Second, authorization policies control which services can communicate and what operations they can perform. An Istio AuthorizationPolicy can specify that the payment-service in the production namespace is allowed to receive POST requests to the /charge endpoint only from the order-service, and only if the request includes a valid JWT token in the Authorization header. This level of granularity is impossible with network-level controls alone.
Third, traffic observability provides detailed telemetry for every east-west flow. The mesh emits metrics (request rate, error rate, latency percentiles), distributed traces (end-to-end request flow across services), and access logs (source identity, destination, method, path, response code). This telemetry is essential for detecting anomalous communication patterns that indicate lateral movement.
Strategy 3: eBPF-Based Enforcement with Cilium
Cilium uses eBPF (extended Berkeley Packet Filter) programs running in the Linux kernel to enforce network policies without the overhead of sidecar proxies. eBPF programs are attached to the network stack at the socket and TC (traffic control) layers, providing packet-level visibility and control with minimal performance impact.
Cilium’s CiliumNetworkPolicy CRD extends Kubernetes NetworkPolicy with Layer 7 awareness. You can write policies that allow HTTP GET requests to specific URL paths while denying POST requests, or that permit DNS queries to specific domain names while blocking all others. Cilium also supports identity-based policies using SPIFFE, enabling authentication-aware enforcement without a full service mesh.
The performance advantage of eBPF over sidecar proxies is significant. Sidecar proxies add two context switches per connection (application to proxy, proxy to network, and the reverse on the receiving end). eBPF programs execute inline in the kernel, avoiding context switches entirely. In benchmarks, Cilium adds 1-2% latency overhead compared to 5-10% for sidecar-based meshes, a meaningful difference for latency-sensitive applications.

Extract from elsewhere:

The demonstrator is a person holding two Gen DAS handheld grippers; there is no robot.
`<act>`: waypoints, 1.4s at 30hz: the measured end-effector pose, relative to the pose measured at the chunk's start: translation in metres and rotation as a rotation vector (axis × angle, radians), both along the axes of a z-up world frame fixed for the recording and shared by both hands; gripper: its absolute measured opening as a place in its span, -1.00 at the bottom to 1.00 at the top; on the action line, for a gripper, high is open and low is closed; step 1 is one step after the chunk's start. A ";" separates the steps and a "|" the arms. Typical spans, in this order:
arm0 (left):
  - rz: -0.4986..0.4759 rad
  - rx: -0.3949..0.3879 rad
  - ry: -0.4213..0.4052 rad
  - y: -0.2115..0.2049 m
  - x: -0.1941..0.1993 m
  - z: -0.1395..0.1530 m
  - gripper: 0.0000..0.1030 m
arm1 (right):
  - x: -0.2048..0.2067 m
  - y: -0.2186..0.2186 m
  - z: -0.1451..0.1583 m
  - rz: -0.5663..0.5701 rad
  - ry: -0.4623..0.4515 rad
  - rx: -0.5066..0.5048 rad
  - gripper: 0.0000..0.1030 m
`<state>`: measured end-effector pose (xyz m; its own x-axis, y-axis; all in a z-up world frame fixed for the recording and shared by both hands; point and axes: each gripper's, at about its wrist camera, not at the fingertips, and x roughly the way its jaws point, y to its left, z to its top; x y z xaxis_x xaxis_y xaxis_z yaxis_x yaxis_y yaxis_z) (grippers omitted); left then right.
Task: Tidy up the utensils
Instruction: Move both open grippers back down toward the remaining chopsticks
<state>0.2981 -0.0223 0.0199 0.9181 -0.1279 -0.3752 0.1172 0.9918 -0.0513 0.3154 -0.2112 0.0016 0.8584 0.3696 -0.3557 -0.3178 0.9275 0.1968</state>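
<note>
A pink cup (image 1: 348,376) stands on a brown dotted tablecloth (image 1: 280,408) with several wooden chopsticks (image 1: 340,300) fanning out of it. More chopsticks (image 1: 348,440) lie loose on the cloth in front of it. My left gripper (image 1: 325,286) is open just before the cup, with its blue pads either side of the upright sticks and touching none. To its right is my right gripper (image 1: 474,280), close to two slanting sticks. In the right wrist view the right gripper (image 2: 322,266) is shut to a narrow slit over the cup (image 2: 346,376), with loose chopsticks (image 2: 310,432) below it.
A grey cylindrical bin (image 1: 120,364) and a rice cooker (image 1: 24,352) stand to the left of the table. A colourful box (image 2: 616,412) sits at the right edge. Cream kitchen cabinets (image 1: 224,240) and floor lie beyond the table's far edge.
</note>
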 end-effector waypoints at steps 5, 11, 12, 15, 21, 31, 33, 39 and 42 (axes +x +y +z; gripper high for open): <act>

Implementing a Layered East-West Control Architecture
In production environments, a single strategy rarely suffices. A layered approach combines the strengths of each method while mitigating their individual weaknesses.
- Layer 1 – Namespace isolation: Use Kubernetes NetworkPolicy to enforce coarse boundaries between namespaces. Production namespaces cannot communicate with development namespaces. Each team’s namespace is isolated from every other team’s namespace by default.
- Layer 2 – Service identity and encryption: Deploy mTLS across all services using either a service mesh or Cilium’s identity-based encryption. This ensures that even if an attacker gains access to the pod network, they cannot eavesdrop on or inject traffic into service-to-service communications.
- Layer 3 – Application-layer authorization: For sensitive services (payment processing, PII access, administrative operations), deploy Layer 7 authorization policies that inspect request methods, paths, and headers. These policies should be maintained in version control and deployed through CI/CD pipelines.
- Layer 4 – Runtime anomaly detection: Use the telemetry generated by the enforcement layers to detect deviations from expected communication patterns. A service that suddenly starts making DNS queries to external domains, or a pod that begins scanning internal IP ranges, should trigger an immediate alert.
East-west traffic control is the most technically demanding aspect of Zero Trust networking, but it is also the most impactful. Perimeter breaches are inevitable. The question is whether an attacker who compromises a single service can reach the crown jewels, or whether your east-west controls confine them to a compartment they cannot escape. Build your east-west strategy with the assumption that the perimeter has already been breached, and design your controls accordingly.